Fluent health information flow is critical for clinical decision-making. However, a considerable part of this information is free-form text and inabilities to utilize it create risks to patient safety and cost-­effective hospital administration. Methods for automated processing of clinical text are emerging. The aim in this doctoral dissertation is to study machine learning and clinical text in order to support health information flow.First, by analyzing the content of authentic patient records, the aim is to specify clinical needs in order to guide the development of machine learning applications.The contributions are a model of the ideal information flow,a model of the problems and challenges in reality, and a road map for the technology development.
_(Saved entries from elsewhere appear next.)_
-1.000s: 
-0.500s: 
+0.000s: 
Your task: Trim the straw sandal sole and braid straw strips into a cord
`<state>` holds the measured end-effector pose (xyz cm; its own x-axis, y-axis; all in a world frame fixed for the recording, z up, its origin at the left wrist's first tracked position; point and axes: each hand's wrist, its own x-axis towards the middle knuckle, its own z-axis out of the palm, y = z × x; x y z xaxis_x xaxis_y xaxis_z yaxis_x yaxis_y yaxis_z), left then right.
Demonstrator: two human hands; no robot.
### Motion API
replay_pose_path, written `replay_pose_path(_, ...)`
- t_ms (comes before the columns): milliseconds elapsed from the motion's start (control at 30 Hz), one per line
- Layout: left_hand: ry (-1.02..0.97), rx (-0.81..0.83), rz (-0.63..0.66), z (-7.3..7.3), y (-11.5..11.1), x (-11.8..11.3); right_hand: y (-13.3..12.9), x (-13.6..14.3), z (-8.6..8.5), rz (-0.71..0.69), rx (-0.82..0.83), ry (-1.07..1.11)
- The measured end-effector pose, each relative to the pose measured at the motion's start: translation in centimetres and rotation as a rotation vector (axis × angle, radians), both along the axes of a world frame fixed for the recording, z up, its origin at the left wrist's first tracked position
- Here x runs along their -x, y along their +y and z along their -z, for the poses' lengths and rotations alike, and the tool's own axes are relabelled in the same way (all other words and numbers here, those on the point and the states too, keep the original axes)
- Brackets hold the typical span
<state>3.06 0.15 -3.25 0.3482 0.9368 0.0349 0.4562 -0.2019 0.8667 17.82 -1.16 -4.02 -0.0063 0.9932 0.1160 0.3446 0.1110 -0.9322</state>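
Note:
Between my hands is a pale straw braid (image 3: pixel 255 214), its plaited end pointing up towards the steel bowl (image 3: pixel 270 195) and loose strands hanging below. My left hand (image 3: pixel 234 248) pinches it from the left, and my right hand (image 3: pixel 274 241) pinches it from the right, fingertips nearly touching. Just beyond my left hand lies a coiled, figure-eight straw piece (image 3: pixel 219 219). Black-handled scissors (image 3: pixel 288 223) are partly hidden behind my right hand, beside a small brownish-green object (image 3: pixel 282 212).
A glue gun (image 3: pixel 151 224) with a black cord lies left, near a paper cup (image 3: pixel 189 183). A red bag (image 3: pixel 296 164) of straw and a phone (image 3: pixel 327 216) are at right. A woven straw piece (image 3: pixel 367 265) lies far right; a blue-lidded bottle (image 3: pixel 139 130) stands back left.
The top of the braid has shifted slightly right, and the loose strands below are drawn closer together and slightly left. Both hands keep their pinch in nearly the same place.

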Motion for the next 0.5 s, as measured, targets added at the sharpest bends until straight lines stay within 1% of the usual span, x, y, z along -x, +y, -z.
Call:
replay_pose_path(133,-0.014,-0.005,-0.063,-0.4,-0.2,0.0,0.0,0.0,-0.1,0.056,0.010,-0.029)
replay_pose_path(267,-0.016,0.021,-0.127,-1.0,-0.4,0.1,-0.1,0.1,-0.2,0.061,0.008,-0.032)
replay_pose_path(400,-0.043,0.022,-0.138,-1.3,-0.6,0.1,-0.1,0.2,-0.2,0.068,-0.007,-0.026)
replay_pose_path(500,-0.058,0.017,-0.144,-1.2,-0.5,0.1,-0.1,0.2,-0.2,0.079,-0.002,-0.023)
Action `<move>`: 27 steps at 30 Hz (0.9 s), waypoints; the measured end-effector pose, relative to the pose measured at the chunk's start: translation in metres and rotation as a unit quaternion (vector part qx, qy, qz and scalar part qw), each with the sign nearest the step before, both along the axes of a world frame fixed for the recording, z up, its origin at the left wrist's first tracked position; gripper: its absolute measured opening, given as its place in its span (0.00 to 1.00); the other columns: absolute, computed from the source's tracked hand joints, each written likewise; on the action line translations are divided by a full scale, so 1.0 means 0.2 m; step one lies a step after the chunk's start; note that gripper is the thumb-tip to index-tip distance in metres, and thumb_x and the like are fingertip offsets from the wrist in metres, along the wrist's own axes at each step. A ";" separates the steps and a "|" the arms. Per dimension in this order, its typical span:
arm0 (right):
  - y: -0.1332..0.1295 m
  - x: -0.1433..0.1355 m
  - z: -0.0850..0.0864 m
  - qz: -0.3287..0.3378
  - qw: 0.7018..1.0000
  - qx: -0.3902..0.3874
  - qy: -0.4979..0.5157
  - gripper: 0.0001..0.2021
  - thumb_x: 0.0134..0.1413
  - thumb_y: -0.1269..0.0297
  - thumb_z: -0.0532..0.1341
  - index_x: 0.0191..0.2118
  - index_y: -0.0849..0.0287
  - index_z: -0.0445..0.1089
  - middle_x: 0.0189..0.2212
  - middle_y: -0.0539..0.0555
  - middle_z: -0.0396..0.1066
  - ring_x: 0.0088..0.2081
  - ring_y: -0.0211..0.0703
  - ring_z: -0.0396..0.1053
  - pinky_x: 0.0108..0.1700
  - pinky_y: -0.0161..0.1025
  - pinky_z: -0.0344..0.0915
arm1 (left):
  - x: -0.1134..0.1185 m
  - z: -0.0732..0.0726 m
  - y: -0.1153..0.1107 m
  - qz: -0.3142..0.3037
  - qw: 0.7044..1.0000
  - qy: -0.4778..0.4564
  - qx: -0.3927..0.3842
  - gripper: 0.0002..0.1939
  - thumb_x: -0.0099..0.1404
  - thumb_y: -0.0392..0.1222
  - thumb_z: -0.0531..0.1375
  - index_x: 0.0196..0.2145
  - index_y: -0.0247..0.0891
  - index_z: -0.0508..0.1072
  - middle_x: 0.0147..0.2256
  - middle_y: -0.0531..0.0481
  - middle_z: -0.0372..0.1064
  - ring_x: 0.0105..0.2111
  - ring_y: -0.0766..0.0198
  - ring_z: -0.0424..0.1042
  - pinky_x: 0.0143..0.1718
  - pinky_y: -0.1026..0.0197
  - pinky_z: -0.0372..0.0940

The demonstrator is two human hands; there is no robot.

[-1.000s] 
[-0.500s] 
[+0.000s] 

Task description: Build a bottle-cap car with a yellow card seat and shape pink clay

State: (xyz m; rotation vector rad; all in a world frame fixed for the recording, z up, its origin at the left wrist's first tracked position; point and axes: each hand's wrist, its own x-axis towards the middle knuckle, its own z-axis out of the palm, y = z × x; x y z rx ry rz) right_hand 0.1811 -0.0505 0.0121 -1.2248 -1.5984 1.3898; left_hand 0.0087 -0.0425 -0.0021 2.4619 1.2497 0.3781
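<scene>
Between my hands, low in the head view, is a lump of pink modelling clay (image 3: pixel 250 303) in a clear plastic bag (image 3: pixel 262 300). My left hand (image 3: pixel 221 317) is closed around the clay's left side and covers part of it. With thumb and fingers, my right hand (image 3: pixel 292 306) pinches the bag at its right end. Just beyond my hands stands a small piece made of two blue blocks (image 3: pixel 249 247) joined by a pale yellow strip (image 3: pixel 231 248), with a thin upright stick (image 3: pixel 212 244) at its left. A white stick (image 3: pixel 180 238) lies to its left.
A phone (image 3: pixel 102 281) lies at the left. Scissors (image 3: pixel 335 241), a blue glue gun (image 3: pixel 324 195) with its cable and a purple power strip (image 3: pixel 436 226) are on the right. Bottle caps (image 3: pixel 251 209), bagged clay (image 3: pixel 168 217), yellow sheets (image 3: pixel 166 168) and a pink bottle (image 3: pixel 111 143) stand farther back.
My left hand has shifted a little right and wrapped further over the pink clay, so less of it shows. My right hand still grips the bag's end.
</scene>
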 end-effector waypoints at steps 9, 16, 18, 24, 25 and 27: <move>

Second, by developing applications for practical cases,the aim is to concretize ways to support health information flow. Altogether five machine learning applications for three practical cases are described: The first two applications are binary classification and regression related to the practical case of topic labeling and relevance ranking.The third and fourth application are supervised and unsupervised multi-class classification for the practical case of topic segmentation and labeling.These four applications are tested with Finnish intensive care patient records.The fifth application is multi-label classification for the practical task of diagnosis coding. It is tested with English radiology reports.The performance of all these applications is promising. Third, the aim is to study how the quality of machine learning applications can be reliably evaluated.The associations between performance evaluation measures and methods are addressed,and a new hold-out method is introduced.This method contributes not only to processing time but also to the evaluation diversity and quality. The main conclusion is that developing machine learning applications for text requires interdisciplinary, international collaboration. Practical cases are very different, and hence the development must begin from genuine user needs and domain expertise. The technological expertise must cover linguistics,machine learning, and information systems. Finally, the methods must be evaluated both statistically and through authentic user-feedback.